I believe what's being said is that you cannot use HCG as a replacement for TRT. you're correct, I've seen HCG used in the manner you prescribed. Rarely but I've seen it. But you're talking about using it as a part of a restart for making endogenous testosterone and Lupi is saying you can't use it instead of test injections/gel for TRT.


----------



## mistah187 (Aug 3, 2014)

Yes doc exactly thank u for saying it better.


----------



## Steroidal (Aug 5, 2014)

Its not sufficient alone. 

Running HCG to maintain testicular size and production is a good idea at 250-500ius twice per week.


----------



## CJ (Aug 6, 2014)

I just had my bloods done after a three month Dr prescribed run of 900ius/wk of HCG and 75mg/Danazol. This was to try to elevate my free testosterone level, which was being suppressed by high SHBG. 

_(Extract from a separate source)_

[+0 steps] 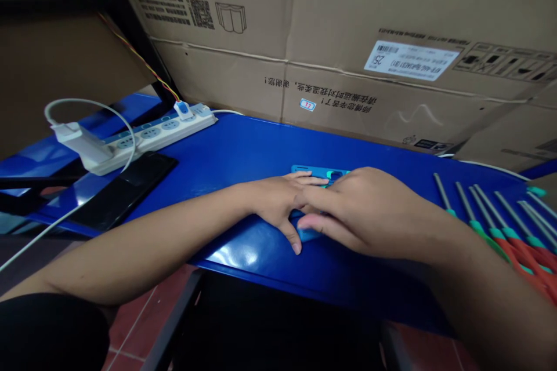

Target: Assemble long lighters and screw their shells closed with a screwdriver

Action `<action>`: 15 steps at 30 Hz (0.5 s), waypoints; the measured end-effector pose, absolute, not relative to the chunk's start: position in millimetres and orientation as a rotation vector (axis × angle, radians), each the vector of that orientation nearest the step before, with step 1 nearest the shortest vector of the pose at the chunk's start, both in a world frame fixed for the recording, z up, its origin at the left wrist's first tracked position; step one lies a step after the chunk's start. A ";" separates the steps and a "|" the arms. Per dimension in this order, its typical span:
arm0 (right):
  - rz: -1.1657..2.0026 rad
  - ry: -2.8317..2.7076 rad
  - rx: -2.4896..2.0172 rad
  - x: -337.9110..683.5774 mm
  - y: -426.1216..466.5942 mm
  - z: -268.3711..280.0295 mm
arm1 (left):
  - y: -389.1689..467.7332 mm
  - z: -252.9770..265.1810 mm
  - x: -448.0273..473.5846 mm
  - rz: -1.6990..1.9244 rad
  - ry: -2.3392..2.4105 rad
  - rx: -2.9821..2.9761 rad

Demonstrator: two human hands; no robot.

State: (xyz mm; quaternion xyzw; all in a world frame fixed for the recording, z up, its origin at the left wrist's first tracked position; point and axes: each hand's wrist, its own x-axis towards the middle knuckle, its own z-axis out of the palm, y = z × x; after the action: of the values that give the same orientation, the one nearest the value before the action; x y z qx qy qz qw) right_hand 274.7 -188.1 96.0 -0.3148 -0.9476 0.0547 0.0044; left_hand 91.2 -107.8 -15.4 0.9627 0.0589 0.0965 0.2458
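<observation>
A light-blue flat plastic piece [317, 170] lies on the blue table [243, 156], mostly covered by my hands. A dark and mint-green part [334, 174] shows at its far side. My left hand [278, 200] rests flat on it, fingers stretched out and thumb apart toward the table's front edge. Over its right side, my right hand [365, 211] is curled, thumb and index finger drawn close together beside the left hand. Whatever is between those fingers is hidden.
Several screwdrivers [513, 237] with orange and green handles lie on the right. At left sit a white power strip [163, 127] with a plugged-in adapter [82, 142], and a black phone-like slab [126, 188]. A large cardboard box [261, 29] stands behind the table.
</observation>
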 end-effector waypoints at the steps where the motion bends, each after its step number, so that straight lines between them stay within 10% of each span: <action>1: 0.226 -2.963 -0.946 275.9 -187.5 95.8 | -107.5 -15.7 91.2 0.252 0.160 2.627; 15: 0.318 -2.956 -0.809 278.3 -186.5 97.6 | -103.9 -17.7 91.7 0.248 0.125 2.575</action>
State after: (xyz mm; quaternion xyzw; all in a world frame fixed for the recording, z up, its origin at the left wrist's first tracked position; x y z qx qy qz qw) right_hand 278.3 -186.5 97.6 -0.2625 -0.9589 0.1032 0.0302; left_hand 91.7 -103.9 -17.7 0.9566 0.0465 0.0921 0.2725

My pre HCG/Danazol levels were 599 Total Test(348-1197 range), 8.8 Free Test(8.7-25.1 range), 55.8 SHBG(16.5-55.9 range), and 17.2 Estradiol(7.6-42.6 range).

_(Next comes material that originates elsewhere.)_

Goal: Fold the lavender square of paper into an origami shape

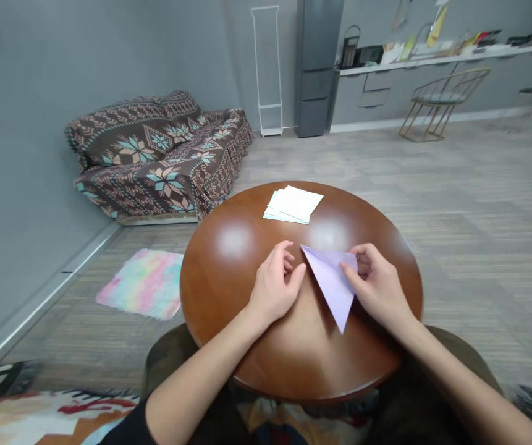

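A folded purple sheet of paper is tilted above the round brown table, one sharp corner pointing toward me. My right hand pinches its right edge, thumb on the upper face and fingers behind. To the left of the paper, my left hand hovers with curled fingers and the thumb apart, holding nothing. A small gap separates it from the paper. Farther back on the tabletop lies a loose stack of pale paper sheets.
A patterned covered sofa stands beyond the table to the left, with a fluffy pastel rug on the floor nearby. At the back are a grey fridge, a white rack, a kitchen counter and a wire-backed chair.
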`<state>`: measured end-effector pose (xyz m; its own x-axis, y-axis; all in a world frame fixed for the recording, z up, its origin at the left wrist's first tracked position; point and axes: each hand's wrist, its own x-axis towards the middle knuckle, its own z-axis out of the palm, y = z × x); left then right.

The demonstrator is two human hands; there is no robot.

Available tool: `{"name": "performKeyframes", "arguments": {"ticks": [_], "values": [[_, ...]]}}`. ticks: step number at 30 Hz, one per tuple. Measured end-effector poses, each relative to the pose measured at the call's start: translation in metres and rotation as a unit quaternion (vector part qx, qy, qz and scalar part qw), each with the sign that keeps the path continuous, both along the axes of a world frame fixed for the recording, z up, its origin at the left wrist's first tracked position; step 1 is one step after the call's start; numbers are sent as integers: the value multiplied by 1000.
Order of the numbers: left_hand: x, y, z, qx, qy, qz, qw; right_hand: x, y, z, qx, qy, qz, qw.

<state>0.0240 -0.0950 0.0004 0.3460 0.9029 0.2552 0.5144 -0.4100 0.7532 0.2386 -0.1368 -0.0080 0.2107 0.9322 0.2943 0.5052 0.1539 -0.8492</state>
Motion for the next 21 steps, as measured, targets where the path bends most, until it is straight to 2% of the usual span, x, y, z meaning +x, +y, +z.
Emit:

My three months later numbers are 132 Total Test, 5.1 Free Test, 23.4 SHBG, and 52.4 Estradiol.

Experiment OVER!!!

I did use peptides, GHRP-2 and CJC No DAC alongside it, so I'm not sure if that had any affect at all.


----------



## DF (Aug 6, 2014)

CJ275 said:


> I just had my bloods done after a three month Dr prescribed run of 900ius/wk of HCG and 75mg/Danazol. This was to try to elevate my free testosterone level, which was being suppressed by high SHBG.
> 
> My pre HCG/Danazol levels were 599 Total Test(348-1197 range), 8.8 Free Test(8.7-25.1 range), 55.8 SHBG(16.5-55.9 range), and 17.2 Estradiol(7.6-42.6 range).
> 
> ...



Well, that didn't go very well.  Sorry to hear CJ.


----------



## TheLupinator (Aug 7, 2014)

CJ275 said:


> I just had my bloods done after a three month Dr prescribed run of 900ius/wk of HCG and 75mg/Danazol. This was to try to elevate my free testosterone level, which was being suppressed by high SHBG.
> 
> My pre HCG/Danazol levels were 599 Total Test(348-1197 range), 8.8 Free Test(8.7-25.1 range), 55.8 SHBG(16.5-55.9 range), and 17.2 Estradiol(7.6-42.6 range).
> 
> ...




That is to be expected and your Doctor is naive for thinking running HCG, without following up with Clomid, would help raise free test. HCG (as Megatron stated) will suppress your body's own LH because HCG mimics LH. That is why HCG is not to be used BY ITSELF for BOOSTING natural testosterone. IT should be used for RESTARTING or merely to keep testes active. Then you need to follow up with a SERM so your body will produce it's own GNRH from the hypothalmus where clomid and nolva block estrogen.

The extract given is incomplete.